=== Work instructions ===
Tally how many lines of these entries hold the string "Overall". Return the number alone.

=== Data ===

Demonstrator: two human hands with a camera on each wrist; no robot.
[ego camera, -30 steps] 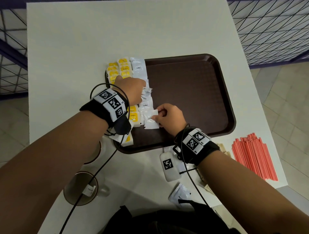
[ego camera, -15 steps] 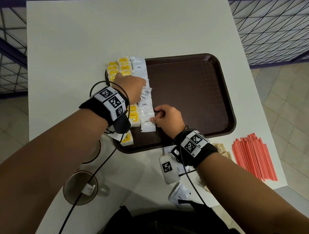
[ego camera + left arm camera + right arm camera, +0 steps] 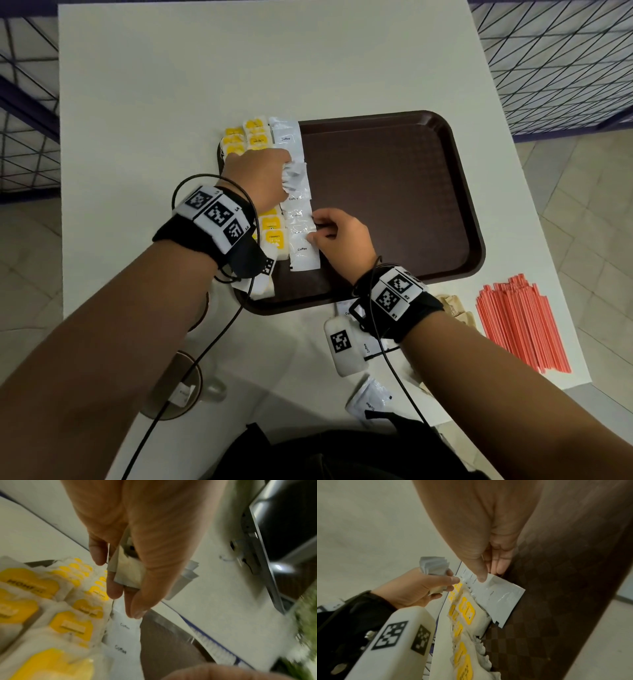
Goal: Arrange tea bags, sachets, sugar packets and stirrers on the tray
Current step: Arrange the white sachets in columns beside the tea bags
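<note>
A brown tray (image 3: 394,192) holds rows of yellow tea bags (image 3: 255,135) along its left side. Beside them runs a column of white coffee sachets (image 3: 289,144). My left hand (image 3: 286,174) hovers over the column's middle and grips a bundle of white sachets (image 3: 128,574). At the column's near end, my right hand (image 3: 317,231) pinches the far edge of one coffee sachet (image 3: 498,599), thumb on top. This sachet lies flat on the tray, in line with the column. Red stirrers (image 3: 520,325) and brown sugar packets (image 3: 452,305) lie on the table to the right.
A loose coffee sachet (image 3: 370,401) lies on the white table (image 3: 205,68) near its front edge. A brown cup (image 3: 171,390) stands at the near left. The tray's middle and right are bare. Railings and floor border the table's sides.
My right hand slid its sachet left and slightly away, from an angled spot into line at the column's near end. The left hand with its bundle barely moved.
</note>
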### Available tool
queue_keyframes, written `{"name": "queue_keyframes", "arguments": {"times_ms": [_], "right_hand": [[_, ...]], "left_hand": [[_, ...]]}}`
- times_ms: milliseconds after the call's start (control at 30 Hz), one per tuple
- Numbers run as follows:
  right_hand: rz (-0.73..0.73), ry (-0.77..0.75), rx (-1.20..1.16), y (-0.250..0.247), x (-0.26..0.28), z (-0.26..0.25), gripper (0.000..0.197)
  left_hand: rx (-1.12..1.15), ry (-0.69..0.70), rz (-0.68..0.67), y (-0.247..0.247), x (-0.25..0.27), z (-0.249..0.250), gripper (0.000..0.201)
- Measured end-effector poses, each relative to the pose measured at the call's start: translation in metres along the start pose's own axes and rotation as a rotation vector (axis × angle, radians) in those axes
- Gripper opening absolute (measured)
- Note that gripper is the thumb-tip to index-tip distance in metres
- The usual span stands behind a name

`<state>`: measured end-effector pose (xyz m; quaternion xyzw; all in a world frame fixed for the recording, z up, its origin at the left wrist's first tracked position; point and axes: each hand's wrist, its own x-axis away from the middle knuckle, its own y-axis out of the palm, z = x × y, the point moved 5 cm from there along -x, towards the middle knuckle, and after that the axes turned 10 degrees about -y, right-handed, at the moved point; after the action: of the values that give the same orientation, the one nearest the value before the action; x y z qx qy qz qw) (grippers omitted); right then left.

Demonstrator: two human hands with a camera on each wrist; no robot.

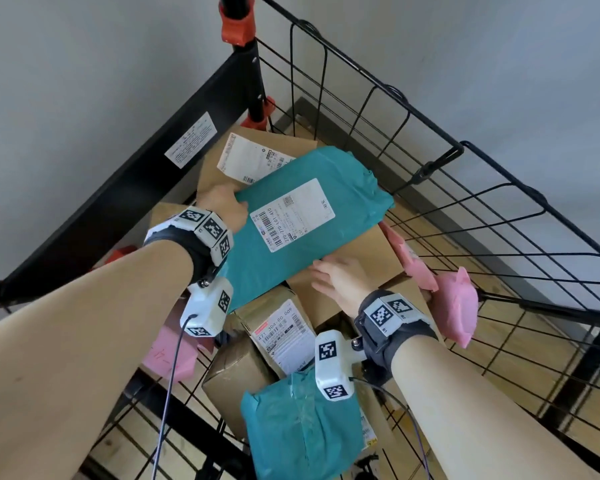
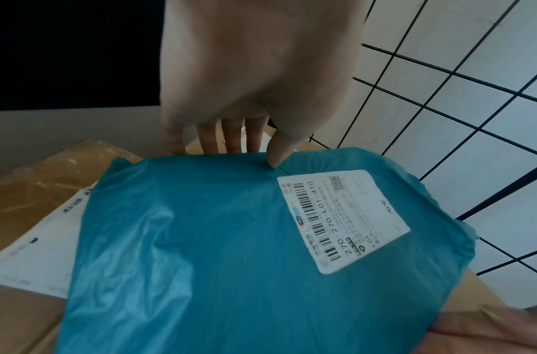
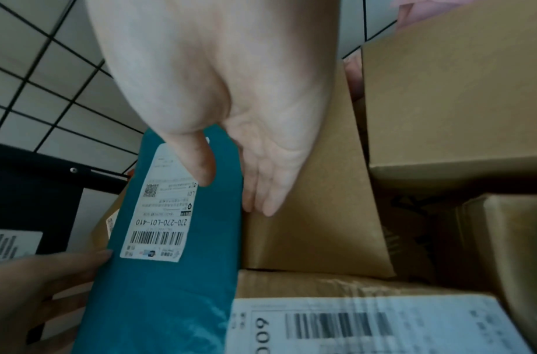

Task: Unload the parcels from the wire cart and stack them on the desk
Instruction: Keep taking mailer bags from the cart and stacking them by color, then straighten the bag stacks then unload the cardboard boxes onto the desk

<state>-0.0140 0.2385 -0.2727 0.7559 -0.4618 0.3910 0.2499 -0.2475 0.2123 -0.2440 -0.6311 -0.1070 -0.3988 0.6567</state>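
My left hand (image 1: 224, 207) pinches the teal parcel's (image 1: 302, 220) edge, thumb on top; my right hand (image 1: 340, 278) pinches its opposite edge, above boxes (image 1: 361, 258) in the cart (image 1: 465, 188).

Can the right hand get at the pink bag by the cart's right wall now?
Probably not yet: the right hand is gripping the teal parcel together with the left hand. The pink bag itself lies uncovered beside it.

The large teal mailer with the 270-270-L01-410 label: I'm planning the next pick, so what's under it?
Brown cardboard boxes lie under the teal mailer, one bearing a white label. The rest is hidden.
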Motion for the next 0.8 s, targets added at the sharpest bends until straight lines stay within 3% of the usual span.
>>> {"name": "queue_keyframes", "arguments": {"times_ms": [133,167,367,433,533,667,800], "right_hand": [[-0.024,-0.050,0.023,0.002,0.015,-0.005,0.023],[-0.033,-0.060,0.024,0.001,0.020,-0.007,0.018],[-0.081,-0.135,-0.079,-0.003,0.060,-0.031,0.009],[-0.108,-0.170,-0.095,-0.006,0.078,-0.038,0.015],[-0.182,-0.216,-0.097,-0.016,0.111,-0.047,0.016],[-0.289,-0.299,-0.048,-0.030,0.166,-0.062,0.040],[-0.408,-0.413,0.074,-0.041,0.232,-0.076,0.047]], "left_hand": [[0.098,-0.010,-0.065,-0.017,0.010,-0.004,0.041],[0.125,-0.004,-0.064,-0.023,0.016,-0.003,0.041],[0.195,0.028,-0.018,-0.063,0.068,0.002,0.040],[0.210,0.036,0.014,-0.077,0.092,0.004,0.040],[0.243,0.039,0.050,-0.092,0.136,0.003,0.043],[0.326,0.005,0.137,-0.111,0.213,-0.012,0.041],[0.439,-0.053,0.240,-0.122,0.302,-0.040,0.043]]}}
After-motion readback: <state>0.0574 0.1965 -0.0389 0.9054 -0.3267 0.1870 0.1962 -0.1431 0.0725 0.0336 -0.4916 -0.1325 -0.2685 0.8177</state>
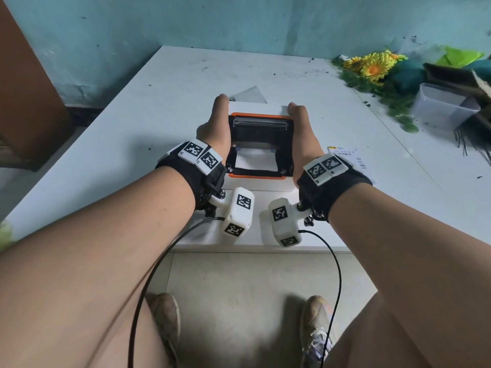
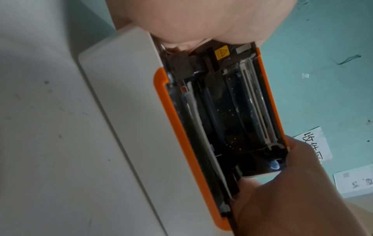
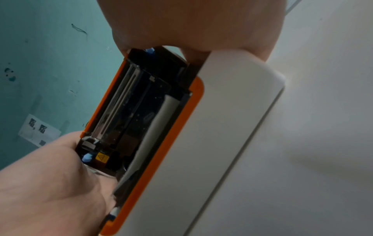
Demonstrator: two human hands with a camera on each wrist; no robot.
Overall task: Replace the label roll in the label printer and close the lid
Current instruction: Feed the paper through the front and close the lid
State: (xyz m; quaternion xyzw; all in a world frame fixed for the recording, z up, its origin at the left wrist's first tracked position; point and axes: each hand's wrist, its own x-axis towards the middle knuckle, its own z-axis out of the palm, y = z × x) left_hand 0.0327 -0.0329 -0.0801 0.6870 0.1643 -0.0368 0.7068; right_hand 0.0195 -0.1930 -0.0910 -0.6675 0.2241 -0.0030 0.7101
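scuffed white table (image 1: 138,107), teal wall (image 1: 186,19)

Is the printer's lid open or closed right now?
Open. The lid is raised between both hands, and the white label roll shows inside the printer.

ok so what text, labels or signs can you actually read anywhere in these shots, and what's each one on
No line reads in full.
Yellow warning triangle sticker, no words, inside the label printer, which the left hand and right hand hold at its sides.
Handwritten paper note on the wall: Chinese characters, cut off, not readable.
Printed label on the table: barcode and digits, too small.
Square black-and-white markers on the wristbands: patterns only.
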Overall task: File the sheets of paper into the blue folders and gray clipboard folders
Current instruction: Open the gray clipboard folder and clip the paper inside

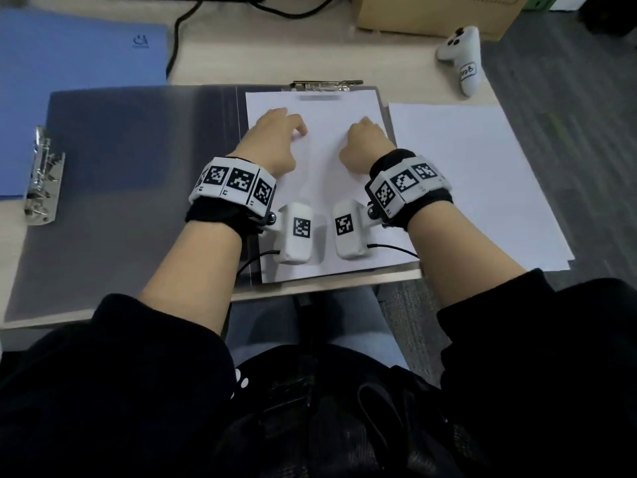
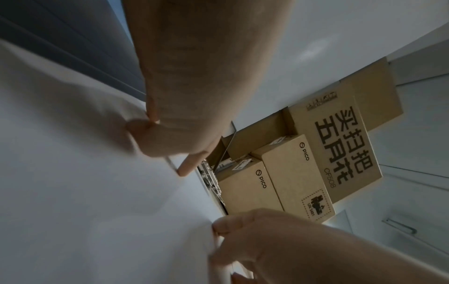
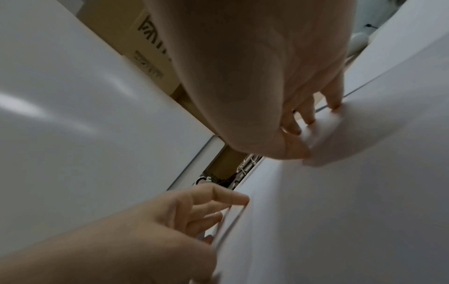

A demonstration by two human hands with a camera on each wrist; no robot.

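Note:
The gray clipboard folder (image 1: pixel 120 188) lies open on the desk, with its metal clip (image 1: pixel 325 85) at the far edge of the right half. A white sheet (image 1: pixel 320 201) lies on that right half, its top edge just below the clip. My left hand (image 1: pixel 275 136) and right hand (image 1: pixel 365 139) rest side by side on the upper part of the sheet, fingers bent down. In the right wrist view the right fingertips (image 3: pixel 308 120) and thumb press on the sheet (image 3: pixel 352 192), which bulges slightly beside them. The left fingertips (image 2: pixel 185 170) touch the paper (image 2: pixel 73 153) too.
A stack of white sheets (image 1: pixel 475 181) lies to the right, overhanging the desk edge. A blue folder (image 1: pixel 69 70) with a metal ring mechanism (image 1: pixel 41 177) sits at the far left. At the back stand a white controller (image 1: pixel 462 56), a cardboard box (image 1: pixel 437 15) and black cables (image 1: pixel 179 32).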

=== Finished task ===
2